With those two markets, the problem is not lack of market access, but lack of market power. Both cellulosic biofuels and higher ethanol blends are at the tender pricing mercy of the existing fuels distribution industry – cellulosic biofuels are sold too cheaply to the distributor to have returns that easily justify the risks, while E85 is not sold at a sufficient discount to gasoline.

Unintended consequences of the RFS: overcapacity

In our view, the pricing and capacity problem of cellulosic biofuels lies in the insidious nature of the RFS mandate itself.

Under the 2007 EISA Act, if cellulosic biofuels capacity is not available, the EPA is required by law to waive down the mandate to meet production.

Naturally, this sets the industry up for overcapacity. It’s impossible for disparate players to magically build exactly the right amount of capacity. So – build too much, there’s overcapacity. Build too little, the mandate is waived down to the expected production.

Meanwhile, obligated blenders have other ways to buy ethanol – for example, through imports. And because cellulosic ethanol is more expensive, producers have no other fuel market available – for instance, exports – to correct the supply and demand imbalance.

It sets up a situation where, by law, there’s always overcapacity in the US, and advanced ethanol producers always will be facing a buyer’s market, with prices distorted on the downside.

Producers have no market power, and have no means to get one.

A solution for cellulosic biofuels: the integrated biorefinery?

The RFS mandate is built on capacity and proposed production, not actual production. There is a mandate to blend, but there is no mandate to produce under adverse price conditions.

The trick is to control production capacity by having two product lines. It’s what they do in Brazil, with sugar and ethanol. In the US, it could be, say, acetic acid, or ethylene – or, say, isobutanol, as in the case of Gevo or Butamax.

Were US producers to have that capacity to produce ethanol or not – by producing an alternative, high-margin product (as opposed to reducing capacity through shut down), that works on the mandate in a different way.

For example, Butamax could indicate a plan to the EPA to produce up to, say 80 million gallons of isolbutanol – a qualifying advanced biofuel – at a plant they have recently converted. EPA then converts that capacity into the mandate.

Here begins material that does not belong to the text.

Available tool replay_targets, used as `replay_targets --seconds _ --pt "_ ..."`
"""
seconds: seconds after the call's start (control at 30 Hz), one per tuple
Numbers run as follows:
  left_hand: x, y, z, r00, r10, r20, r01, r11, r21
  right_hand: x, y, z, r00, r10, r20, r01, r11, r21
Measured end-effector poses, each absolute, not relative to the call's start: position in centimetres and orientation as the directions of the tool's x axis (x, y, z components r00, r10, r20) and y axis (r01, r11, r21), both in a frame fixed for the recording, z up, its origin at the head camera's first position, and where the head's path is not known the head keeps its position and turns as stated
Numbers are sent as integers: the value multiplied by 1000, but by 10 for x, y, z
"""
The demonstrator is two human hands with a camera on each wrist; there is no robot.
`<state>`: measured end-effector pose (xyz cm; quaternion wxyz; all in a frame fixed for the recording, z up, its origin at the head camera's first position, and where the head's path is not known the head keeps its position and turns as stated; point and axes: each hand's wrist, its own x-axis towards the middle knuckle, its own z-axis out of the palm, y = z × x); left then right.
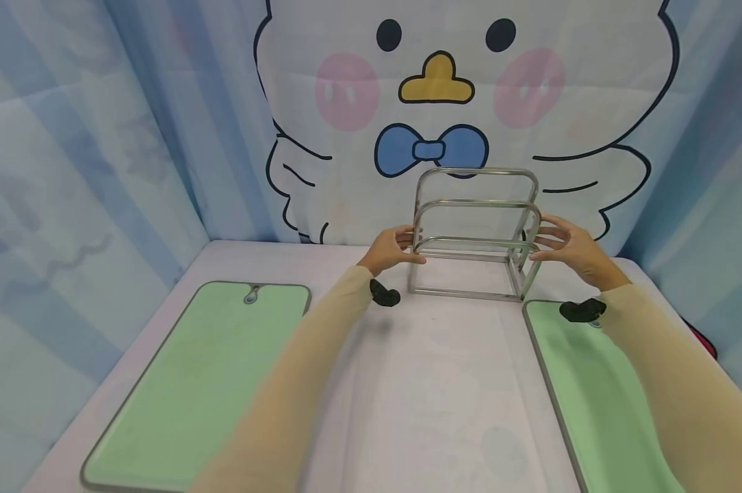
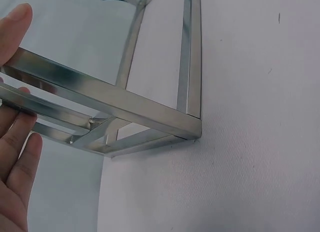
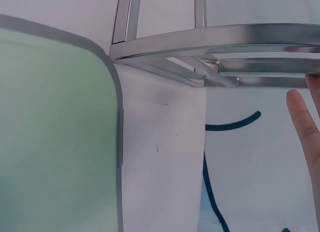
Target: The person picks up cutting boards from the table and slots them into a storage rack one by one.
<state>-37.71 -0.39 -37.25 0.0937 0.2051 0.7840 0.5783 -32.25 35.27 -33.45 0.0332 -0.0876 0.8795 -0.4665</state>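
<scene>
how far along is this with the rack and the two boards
Early on. The metal rack stands upright at the back of the table. The left hand holds its left side, while the right hand is at its right side with fingers spread. Both green boards lie flat, and none sits in the rack.

A white tabletop [image 1: 432,383] sits enclosed by pale blue striped fabric walls [image 1: 87,157] — the rear backdrop [image 1: 445,89] printed with a cartoon white bird, yellow beak, pink cheeks, blue bow tie. Two green cutting boards [image 1: 198,383] flank the surface under soft, even light.
</scene>
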Motion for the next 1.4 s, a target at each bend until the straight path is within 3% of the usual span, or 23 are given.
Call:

Now, Butamax is not required to distribute isobutanol into the fuels market at whatever price a fuel blender is willing to pay. It can distribute into the multi-billion isobutanol market. But the mandate is still there. The blender has to bid up, to induce Butamax to sell into the fuel market, or go out into the market and buy the equivalent in cellulosic RINs.

“Why would you make a $2 fuel, when you can make a $5 chemical?” Cobalt Technologies CEO Rick Wilson famously asked last year.

The answer? You’d make a $2 fuel if the blender was facing a $4 RIN.

Now, that’s market power. The cellulosic biofuels producers, who have integrated biorefineries under development, can do just fine with the existing E10 market, so long as RIN values move in an appropriate direction. Their problem is not the 13 billion, or 19 billion ethanol market that E10 or E15 provides. Their problem is to manage to make a market for cellulosic biofuels under the RFS. There’s plenty of opportunity to do so, even without E15.